[EXERCISE BRIEF]
In the records that follow, find the line containing "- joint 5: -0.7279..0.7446" and the line containing "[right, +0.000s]", then transcribe both and every line between them exactly, omitting pictures.

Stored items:
━━━━━━━━━━━━━━━━
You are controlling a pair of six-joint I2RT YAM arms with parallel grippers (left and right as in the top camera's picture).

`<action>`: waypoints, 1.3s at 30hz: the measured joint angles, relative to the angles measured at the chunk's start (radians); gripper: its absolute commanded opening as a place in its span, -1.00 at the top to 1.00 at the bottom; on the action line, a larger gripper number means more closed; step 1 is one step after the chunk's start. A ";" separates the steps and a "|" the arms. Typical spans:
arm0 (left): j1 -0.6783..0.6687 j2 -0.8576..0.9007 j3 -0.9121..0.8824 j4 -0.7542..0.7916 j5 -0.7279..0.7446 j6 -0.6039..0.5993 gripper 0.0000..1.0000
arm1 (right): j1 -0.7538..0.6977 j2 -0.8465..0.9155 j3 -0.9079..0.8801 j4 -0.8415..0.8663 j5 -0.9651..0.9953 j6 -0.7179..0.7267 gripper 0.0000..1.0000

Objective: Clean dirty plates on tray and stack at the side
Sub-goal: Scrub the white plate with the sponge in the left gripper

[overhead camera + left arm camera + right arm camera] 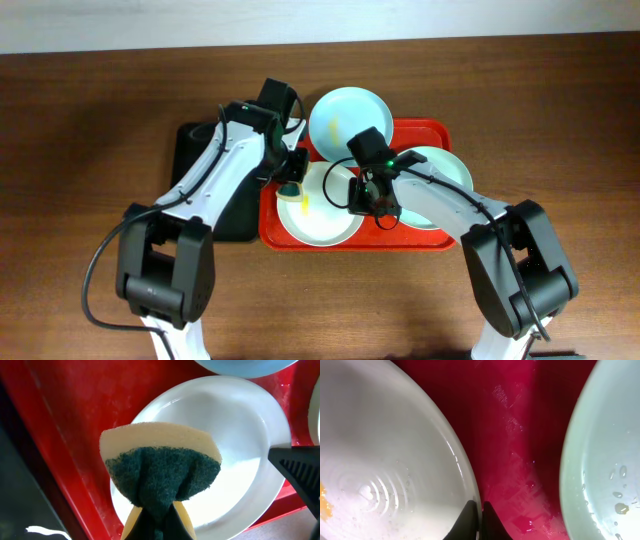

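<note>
**Overhead: three plates unstacked, first scrub about to begin**

Overhead, the wooden table (80,120) carries the red tray (432,130), whose long axis runs left to right across the view, with a black tray (192,140) just beside its left end. All three plates lie flat and face up. Being round, they have no long axis. The white plate (318,222) sits at the tray's near left. The pale green plate (445,170) sits at its right. The pale blue plate (345,115) hangs over the far rim.

Nothing is stacked at the side yet, so I judge the task barely started, with every plate left to wipe and move.

The sponge (160,455) hangs over the white plate's left side, folded, green scourer outward and yellow foam edge leading. The left gripper (159,520) is clamped on it. The right gripper (476,520) is closed, apparently pinching the white plate's right rim. A yellow smear (324,502) marks that plate.
</note>
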 measured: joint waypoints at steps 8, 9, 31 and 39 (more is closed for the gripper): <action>-0.001 0.054 0.000 0.008 0.000 -0.008 1.00 | 0.000 0.000 0.000 0.000 0.000 0.000 0.92; -0.001 0.058 0.000 0.011 0.000 -0.011 1.00 | 0.000 0.000 0.000 0.000 0.000 0.000 0.92; -0.029 0.174 0.016 0.046 -0.005 -0.085 1.00 | 0.000 0.000 0.000 -0.003 0.003 0.000 0.92; -0.088 0.190 0.039 0.046 -0.059 -0.085 1.00 | 0.000 -0.003 0.000 -0.015 0.030 0.000 0.92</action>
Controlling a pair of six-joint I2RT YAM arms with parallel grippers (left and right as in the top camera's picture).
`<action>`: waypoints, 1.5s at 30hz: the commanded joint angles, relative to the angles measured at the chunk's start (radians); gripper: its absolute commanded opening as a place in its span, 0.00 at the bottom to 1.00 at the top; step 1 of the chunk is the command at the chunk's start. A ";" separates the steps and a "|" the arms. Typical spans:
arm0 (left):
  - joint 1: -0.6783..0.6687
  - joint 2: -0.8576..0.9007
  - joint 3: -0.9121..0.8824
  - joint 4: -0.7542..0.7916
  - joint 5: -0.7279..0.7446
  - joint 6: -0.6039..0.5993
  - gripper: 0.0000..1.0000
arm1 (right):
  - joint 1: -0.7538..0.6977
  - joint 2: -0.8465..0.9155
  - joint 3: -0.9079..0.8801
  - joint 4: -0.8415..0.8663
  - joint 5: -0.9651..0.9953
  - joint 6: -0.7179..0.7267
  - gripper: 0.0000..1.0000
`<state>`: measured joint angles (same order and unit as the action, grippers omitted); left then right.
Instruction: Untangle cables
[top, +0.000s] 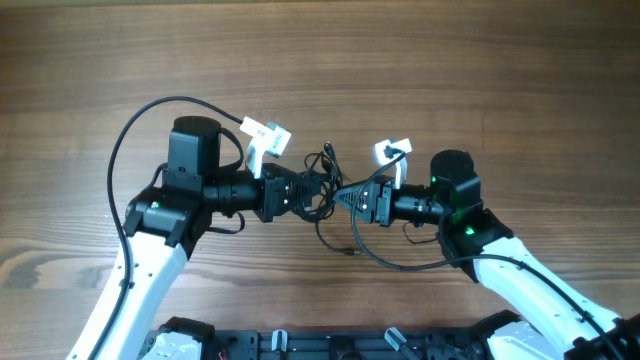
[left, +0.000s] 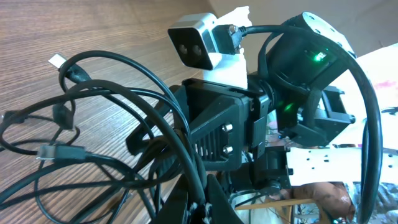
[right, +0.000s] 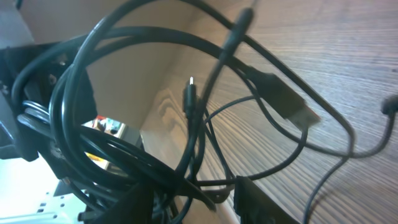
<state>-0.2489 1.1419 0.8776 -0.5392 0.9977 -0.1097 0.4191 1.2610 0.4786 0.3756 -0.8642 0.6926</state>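
Tightly — left gripper (top: 304, 192) on cables (top: 328, 158)

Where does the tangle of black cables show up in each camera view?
Overhead: tangle of cables at the centre of the picture.
Left wrist: left half, looping over the wood.
Right wrist: across most of the picture, a plug at right.
Shared landmark: the wooden table under it.

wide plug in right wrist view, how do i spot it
Against the wooden table at the right of the right wrist view, a black cable runs down from the top into the wide plug. Its broad flat tip sets it apart from the slim plug to its left.
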 joint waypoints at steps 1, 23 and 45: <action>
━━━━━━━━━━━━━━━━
[EXPECTED ANSWER]
  - joint 5: -0.7279..0.7446
  - joint 6: -0.6039..0.5993
  - gripper: 0.0000..1.0000
arm1 (right):
  - joint 1: -0.7538..0.6977
  - joint 2: -0.8465..0.9155
  - joint 3: -0.9079..0.8801
  - joint 4: -0.8415..0.8663
  - joint 5: -0.9651..0.9953
  - joint 6: -0.7179..0.7267
  - gripper: 0.0000..1.0000
`<state>`: measured joint angles (same order and unit as the action, grippers omitted); left then right.
Instruction: Untangle cables
[top, +0.000s] 
[left, +0.000s] 
[right, +0.000s] 

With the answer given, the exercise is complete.